Sickles grad Kyle Greene works at Tampa's Station 22 on Cross Creek Boulevard.

Firefighter Follows in Father's Footsteps Firefighter Follows in Father's Footsteps

Firefighter and paramedic Kyle Greene has been at Station 22 on Cross Creek Boulevard since it opened in April.

Greene spent most of his 7-year career at Station 5 near Robels Park, not including his rookie year at Station 7 near the Amtrak station. Greene also worked as a mechanic, as a technician in the ER with a private ambulance service. He grew up in Tampa and graduated from Sickles High School.

Patch: What made you want to become a firefighter?

Greene: My father, Frederick, was a city firefighter. He had a 28-year career and retired as Personnel Chief. I went to college to study nursing but plans fell through, so I fell back on firefighting. Plus firefighting is a good blend of what I wanted to do. It's physical work but mentally challenging.

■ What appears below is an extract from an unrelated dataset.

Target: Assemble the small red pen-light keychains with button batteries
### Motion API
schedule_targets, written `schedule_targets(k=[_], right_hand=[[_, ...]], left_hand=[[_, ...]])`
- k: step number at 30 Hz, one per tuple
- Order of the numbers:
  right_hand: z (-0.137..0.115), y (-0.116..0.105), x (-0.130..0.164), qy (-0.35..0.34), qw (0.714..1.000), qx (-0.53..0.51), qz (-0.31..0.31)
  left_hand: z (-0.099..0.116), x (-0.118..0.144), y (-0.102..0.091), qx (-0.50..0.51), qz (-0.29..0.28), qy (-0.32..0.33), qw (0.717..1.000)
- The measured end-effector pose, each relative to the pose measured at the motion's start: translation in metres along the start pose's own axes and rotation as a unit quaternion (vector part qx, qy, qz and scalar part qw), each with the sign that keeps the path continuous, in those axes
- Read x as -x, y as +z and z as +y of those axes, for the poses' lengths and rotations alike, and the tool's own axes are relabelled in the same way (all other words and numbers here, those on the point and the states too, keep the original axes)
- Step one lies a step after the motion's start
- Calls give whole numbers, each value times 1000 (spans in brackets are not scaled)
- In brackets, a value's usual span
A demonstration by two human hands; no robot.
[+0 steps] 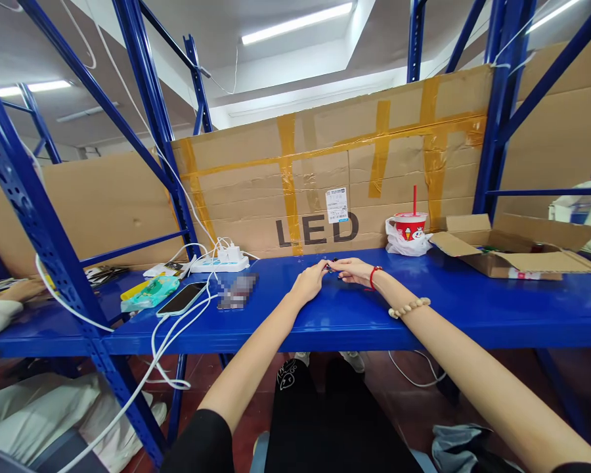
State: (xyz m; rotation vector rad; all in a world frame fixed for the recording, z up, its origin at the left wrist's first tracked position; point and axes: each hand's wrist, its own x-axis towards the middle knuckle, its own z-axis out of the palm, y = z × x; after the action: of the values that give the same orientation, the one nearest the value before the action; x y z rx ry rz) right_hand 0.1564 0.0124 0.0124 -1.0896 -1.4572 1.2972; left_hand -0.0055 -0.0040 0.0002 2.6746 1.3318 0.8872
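Left hand (309, 281) and right hand (350, 270) meet fingertip to fingertip, pinching a small dark part (330, 266), apparently a clip, just above the blue table (473, 309). Fitting step; fine alignment needed. Phone (182, 298) lies well left.

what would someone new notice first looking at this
Probably the big taped cardboard sheet printed "LED", standing behind the bright blue shelf. Next, the left hand and right hand meeting at the shelf's middle over a small dark item, too small to identify. To the right stand a red drink cup and an open cardboard box; to the left lies a phone with white cables.
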Motion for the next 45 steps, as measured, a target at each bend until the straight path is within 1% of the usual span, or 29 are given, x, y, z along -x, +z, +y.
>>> schedule_targets(k=[4, 7, 10, 12, 15, 17, 21, 24, 26, 28, 29, 31, 32, 34, 36, 37, 39, 41, 42, 44, 45], right_hand=[[0, 1, 1, -57, 996, 52, 53], [3, -1, -3, -108, 989, 88, 55], [8, -3, -8, -164, 980, 95, 62], [10, -4, -10, -186, 976, 99, 54], [9, -3, -10, -195, 972, 126, 26], [8, -1, -8, -204, 968, 143, 24], [3, 2, -9, -215, 965, 142, 45], [-2, 1, -11, -220, 962, 139, 85], [-6, -4, -13, -225, 958, 161, 77], [-10, -12, -12, -222, 956, 190, 31], [-13, -16, -10, -220, 953, 208, 8], [-18, -23, -5, -213, 945, 248, -22], [-21, -25, -3, -220, 937, 270, -33], [-26, -25, 1, -263, 910, 317, -58], [-30, -23, 1, -301, 879, 363, -77], [-32, -21, 0, -312, 866, 378, -93], [-33, -18, -4, -336, 849, 394, -103], [-33, -17, -9, -340, 848, 392, -107], [-31, -17, -11, -331, 854, 386, -109], [-25, -17, -13, -281, 881, 365, -110], [-21, -17, -14, -232, 901, 348, -116]], left_hand=[[-4, -4, 2, 7, 5, -35, 999], [-4, -4, 2, 21, 9, -45, 999], [-4, -4, 3, 47, 7, -47, 998], [-4, -3, 3, 61, -1, -37, 997], [-6, -3, 5, 75, 0, -16, 997], [-7, -4, 6, 83, 5, -11, 996], [-5, -9, 10, 115, 36, -20, 992], [2, -15, 13, 161, 91, -34, 982], [5, -18, 12, 185, 96, -46, 977], [6, -19, 10, 205, 82, -36, 975], [6, -17, 9, 208, 66, -27, 975], [5, -12, 5, 209, 19, -4, 978], [4, -9, 3, 209, -3, 12, 978], [1, -4, -1, 194, -38, 43, 979], [-2, 0, -4, 183, -77, 41, 979], [-4, 1, -5, 175, -98, 43, 979], [-7, 1, -7, 153, -122, 36, 980], [-10, 0, -7, 132, -138, 21, 981], [-12, -1, -7, 121, -139, 12, 983], [-13, 0, -7, 101, -142, 6, 985], [-13, 1, -7, 93, -145, 13, 985]])
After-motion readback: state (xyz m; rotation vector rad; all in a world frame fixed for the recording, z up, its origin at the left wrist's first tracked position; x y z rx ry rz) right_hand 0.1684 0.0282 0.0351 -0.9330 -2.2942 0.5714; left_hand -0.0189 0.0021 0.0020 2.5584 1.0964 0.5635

Patch: Describe one of your most harrowing experiences on the job.

Greene: This was when I was at Station 5 in the summer of '09. We were dispatched to a structure fire in Station 12's territory. We were the second engine on the scene. It was a residence and it was about 50 percent on fire. There was fire shooting out of the back and smoke pouring out the front door of this one-story, block house. As we got to the front to deploy the second attack line, the guys from Engine 12 came running out. The captain and I took the second line in and the smoke was already banked to the floor. It was incredibly hot. As soon as we were inside, we had to crawl from all the heat and pressure. We weren't 15 feet into the house when the room started to flash over. That's what happens when the temperature reaches between 1,000 and 1,200 degrees and everything combusts. We tried to cap it by spraying the ceiling but decided to retreat and attack it from the outside. When we got out we were both pretty crispy. We both had second-degree burns on our foreheads. Captain Skinner had third-degree burns to his ears. I had second-degree burns to my nose and face.

Patch: What was one of your most rewarding experiences on the job?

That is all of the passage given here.